Children from Suffolk and Yorkshire sing Friday Afternoons at the Royal Albert Hall this month. Photograph: Anna McCarthy
Children from Suffolk and Yorkshire singing at Royal Albert Hall last week. Photograph: Anna McCarthy

 

Last Friday, children across the world came together to sing.

Friday Afternoonsa global project designed to promote singing in schools, began in 2011 as part of celebrations of the centennial of Benjamin Britten’s birth. Last year, 67,000 students around the world participated in the live-streamed event, organized by Aldenburgh Music.

In the early 1930s, Benjamin Britten wrote a collection of twelve songs called Friday Afternoons for students at the Clive House School in Prestatyn in northeast Wales. The songs, which include “Cuckoo!” and the canon, “Old Abram Brown”feature catchy, repetitive phrases and a strong sense of pulse, elements which appeal to young children. This year, in the spirit of Britten, twelve new children’s songs were written by composers including Nico Muhly, Rachel Portman, and the 14-year-old Zoe Dixon. Listen to all of the songs here and watch a segment of the event.

The benefits are obvious. Children develop aural and rhythmic skills by singing and listening to music from an early age. This development can lead to a meaningful, lifelong relationship with music.

Archeologists believe that music predated language. Throughout most of history, music was produced live and was experienced collectively. In an era of iTunes downloads and silent discosFriday Afternoons restores the joy of collective music making, this time on a global level.

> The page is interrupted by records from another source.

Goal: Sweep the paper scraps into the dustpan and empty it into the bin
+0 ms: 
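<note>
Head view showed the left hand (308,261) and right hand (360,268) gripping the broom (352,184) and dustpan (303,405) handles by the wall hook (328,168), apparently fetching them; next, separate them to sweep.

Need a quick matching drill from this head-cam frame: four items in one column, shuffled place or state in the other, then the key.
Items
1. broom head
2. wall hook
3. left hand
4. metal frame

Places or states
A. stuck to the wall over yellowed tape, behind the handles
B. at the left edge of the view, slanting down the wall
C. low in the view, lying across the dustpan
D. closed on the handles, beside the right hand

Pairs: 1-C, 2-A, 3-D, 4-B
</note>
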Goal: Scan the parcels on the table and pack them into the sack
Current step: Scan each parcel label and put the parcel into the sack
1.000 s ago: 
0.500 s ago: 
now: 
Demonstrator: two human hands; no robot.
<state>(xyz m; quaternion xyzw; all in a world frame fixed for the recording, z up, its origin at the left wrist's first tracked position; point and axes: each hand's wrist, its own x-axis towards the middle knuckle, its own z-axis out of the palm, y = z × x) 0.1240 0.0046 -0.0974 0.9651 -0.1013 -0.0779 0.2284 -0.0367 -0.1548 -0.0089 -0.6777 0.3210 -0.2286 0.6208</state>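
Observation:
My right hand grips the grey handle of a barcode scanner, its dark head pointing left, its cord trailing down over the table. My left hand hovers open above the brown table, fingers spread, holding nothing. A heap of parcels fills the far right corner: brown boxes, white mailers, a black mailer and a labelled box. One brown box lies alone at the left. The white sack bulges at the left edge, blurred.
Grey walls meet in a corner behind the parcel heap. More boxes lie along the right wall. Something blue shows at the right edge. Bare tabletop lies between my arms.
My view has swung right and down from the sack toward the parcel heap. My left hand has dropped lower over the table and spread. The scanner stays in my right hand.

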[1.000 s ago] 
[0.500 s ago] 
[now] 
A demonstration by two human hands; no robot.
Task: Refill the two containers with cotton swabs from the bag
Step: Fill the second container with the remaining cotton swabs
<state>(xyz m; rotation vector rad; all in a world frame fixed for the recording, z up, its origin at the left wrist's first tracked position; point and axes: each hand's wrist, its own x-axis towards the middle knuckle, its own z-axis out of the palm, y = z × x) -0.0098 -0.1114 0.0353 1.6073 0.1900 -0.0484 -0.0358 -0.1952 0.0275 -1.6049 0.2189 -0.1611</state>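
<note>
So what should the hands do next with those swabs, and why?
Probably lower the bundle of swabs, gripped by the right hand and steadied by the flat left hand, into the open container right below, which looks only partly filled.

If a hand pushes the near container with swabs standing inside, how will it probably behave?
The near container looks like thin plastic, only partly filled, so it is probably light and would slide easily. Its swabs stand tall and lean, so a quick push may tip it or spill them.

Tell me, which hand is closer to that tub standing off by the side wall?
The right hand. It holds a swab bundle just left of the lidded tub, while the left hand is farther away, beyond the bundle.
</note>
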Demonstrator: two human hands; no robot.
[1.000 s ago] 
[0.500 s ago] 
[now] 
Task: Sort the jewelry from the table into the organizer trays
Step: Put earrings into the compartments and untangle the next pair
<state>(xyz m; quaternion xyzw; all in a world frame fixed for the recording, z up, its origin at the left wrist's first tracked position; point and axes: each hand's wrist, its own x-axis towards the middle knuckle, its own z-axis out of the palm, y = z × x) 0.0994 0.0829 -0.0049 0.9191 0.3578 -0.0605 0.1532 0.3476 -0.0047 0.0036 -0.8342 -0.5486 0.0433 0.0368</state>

Friday Afternoons offers us a great opportunity to evaluate our priorities. For too long, society has offered token support for music and arts education while simultaneously tolerated cliched statements like, “we just don’t have the money” or “we need to focus on basics to train a competitive work force.” The 1999 film Music of the Heart impacted emotions and ideals without translating into a deeper and more enlightened commitment to the role of music in a complete education. If the future of the world relies on peaceful cooperation between countries, educated, thoughtful citizens, and the unleashing of the creative force, what could be more relevant than an event like Friday Afternoons?

A Ceremony of Carols

…and while we’re on the subject of Benjamin Britten, let’s kick off the Christmas season with This Little Babe from A Ceremony of Carols, Op. 28, performed by the King’s College Choir of Cambridge:

Singing Along with the Vacuum Cleaner

composer Nico Muhly
composer Nico Muhly

What inescapable sounds surround us in the twenty-first century and how do they influence music? Nico Muhly’s 2012 albumDrones, is music which seems to emerge from the hum of the refrigerator or vacuum cleaner.

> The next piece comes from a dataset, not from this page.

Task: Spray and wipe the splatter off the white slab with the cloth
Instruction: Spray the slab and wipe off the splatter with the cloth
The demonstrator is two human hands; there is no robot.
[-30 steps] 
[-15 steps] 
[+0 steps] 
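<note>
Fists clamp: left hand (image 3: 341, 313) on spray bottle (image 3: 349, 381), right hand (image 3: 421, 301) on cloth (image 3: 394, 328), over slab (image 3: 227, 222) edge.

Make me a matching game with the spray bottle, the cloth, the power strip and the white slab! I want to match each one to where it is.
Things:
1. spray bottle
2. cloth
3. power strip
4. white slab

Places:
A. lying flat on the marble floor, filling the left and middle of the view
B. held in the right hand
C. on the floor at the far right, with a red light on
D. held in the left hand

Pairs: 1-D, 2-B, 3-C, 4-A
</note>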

Muhly (b.1981) studied with John Corigliano and Christopher Rouse at Julliard, served as Philip Glass’s copyist, and has collaborated with Björk and Usher. Like Gabriel Kahane, his style, which blends elements of rock and electronic music, is hard to pin down. Read an interview with Muhly about the music here.

Listen to Drones and Piano and consider how the music flows and develops. As I listened, I remembered that Beethoven’s Ninth Symphony  emerges out of silence with a similar open fifth drone…a raw musical element which embraces all possibilities.

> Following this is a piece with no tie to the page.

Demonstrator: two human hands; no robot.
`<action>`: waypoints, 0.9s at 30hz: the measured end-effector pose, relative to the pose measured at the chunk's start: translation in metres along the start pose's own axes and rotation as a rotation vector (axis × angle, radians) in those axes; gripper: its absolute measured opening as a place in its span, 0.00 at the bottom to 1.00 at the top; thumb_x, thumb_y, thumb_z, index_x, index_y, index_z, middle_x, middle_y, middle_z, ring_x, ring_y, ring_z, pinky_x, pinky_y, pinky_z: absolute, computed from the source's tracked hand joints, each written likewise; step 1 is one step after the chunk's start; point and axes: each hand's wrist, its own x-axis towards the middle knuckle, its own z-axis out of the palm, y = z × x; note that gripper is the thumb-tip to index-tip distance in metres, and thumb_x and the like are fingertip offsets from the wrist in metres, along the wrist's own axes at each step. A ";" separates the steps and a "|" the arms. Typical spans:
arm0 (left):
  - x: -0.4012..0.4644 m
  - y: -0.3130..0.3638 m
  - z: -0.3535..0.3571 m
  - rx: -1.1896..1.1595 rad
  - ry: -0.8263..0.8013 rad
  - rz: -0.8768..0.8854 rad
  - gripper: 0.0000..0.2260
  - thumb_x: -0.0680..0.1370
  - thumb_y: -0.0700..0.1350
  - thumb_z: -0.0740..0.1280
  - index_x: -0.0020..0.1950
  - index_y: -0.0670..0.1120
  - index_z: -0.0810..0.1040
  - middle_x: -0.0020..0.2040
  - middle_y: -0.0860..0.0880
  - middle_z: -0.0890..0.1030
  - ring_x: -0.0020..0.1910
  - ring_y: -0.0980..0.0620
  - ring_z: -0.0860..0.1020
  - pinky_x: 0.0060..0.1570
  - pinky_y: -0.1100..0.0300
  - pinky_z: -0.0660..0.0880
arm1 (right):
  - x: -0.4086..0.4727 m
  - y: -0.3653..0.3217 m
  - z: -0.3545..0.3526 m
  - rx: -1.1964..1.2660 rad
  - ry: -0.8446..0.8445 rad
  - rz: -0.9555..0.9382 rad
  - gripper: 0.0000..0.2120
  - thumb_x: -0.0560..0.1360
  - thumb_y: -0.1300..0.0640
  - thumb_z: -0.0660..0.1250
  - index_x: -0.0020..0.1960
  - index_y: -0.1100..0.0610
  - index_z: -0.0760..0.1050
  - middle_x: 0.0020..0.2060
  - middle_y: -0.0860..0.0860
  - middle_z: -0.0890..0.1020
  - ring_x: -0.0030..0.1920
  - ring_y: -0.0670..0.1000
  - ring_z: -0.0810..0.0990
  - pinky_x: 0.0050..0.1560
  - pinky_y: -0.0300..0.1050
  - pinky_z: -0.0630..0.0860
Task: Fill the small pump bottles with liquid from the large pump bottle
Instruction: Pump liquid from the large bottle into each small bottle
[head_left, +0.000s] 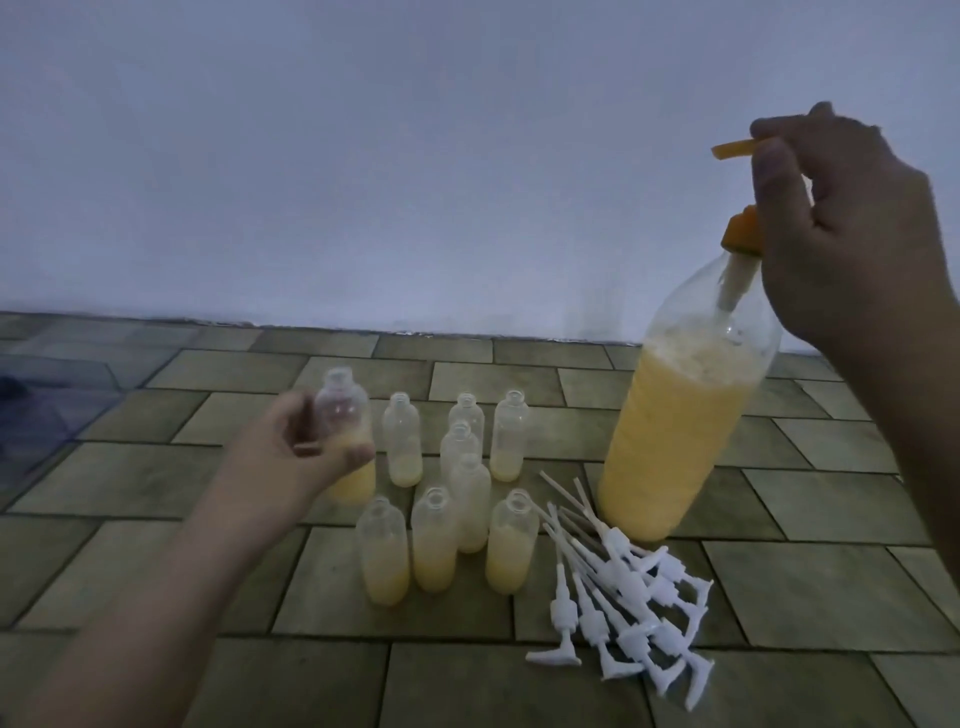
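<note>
Yellow liquid fills most of the large clear plastic pump bottle (680, 415), which stands tilted on the tiled floor (831, 587) near the wall. The right hand (852, 234) grips its orange pump head (735, 148). The left hand (306, 452) holds one small clear bottle (345, 415), apparently just above the floor. Eight uncapped small bottles (436, 540) stand beside it; white pump tops (623, 597) lie piled against the large bottle's base.

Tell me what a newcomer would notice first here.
The big bottle of yellow liquid, standing tilted on the right, with the right hand gripping its orange pump. Next, the left hand holding a small bottle, partly filled, beside a cluster of open small bottles on the tiled floor. A heap of white pump heads lies in front of the big bottle.
</note>
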 end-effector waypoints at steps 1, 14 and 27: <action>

Here is what Nico Muhly says about the piece:

I started writing the Drones pieces as a method of developing harmonic ideas over a static structure. The idea is something not unlike singing along with one’s vacuum cleaner, or with the subtle but constant humming found in most dwelling-places. We surround ourselves with constant noise, and the Drones pieces are an attempt to honor these drones and stylize them…The process of idling at the airport, taxiing, and taking off (to say nothing of the flight itself) is a series of changing drones. Idling, for instance, is a constant c#, with an ever-changing top note: f#, e#, or e.

The final track on the CD is called Drones in Large Cycles:

Drones in Large Cycles gradually develops, becoming increasingly complex (listen to the multiple rhythmic layers around 5:08). It’s flowing through time, but is there any musical goal? Like many pop songs, and minimalism, this music is about enjoying the moment.

Silence is wildly important. In fact, something I always remember from one of my very first music teachers is that music begins with silence…I find “observed silence” to be quite beautiful. Think about the moment on a transatlantic flight — a noisy affair — when everybody’s basically asleep? I love that sound. My parents’ house in Vermont in the winter can be as silent as the grave, punctuated by the weird sound of ice melting on the roof.  Heaven.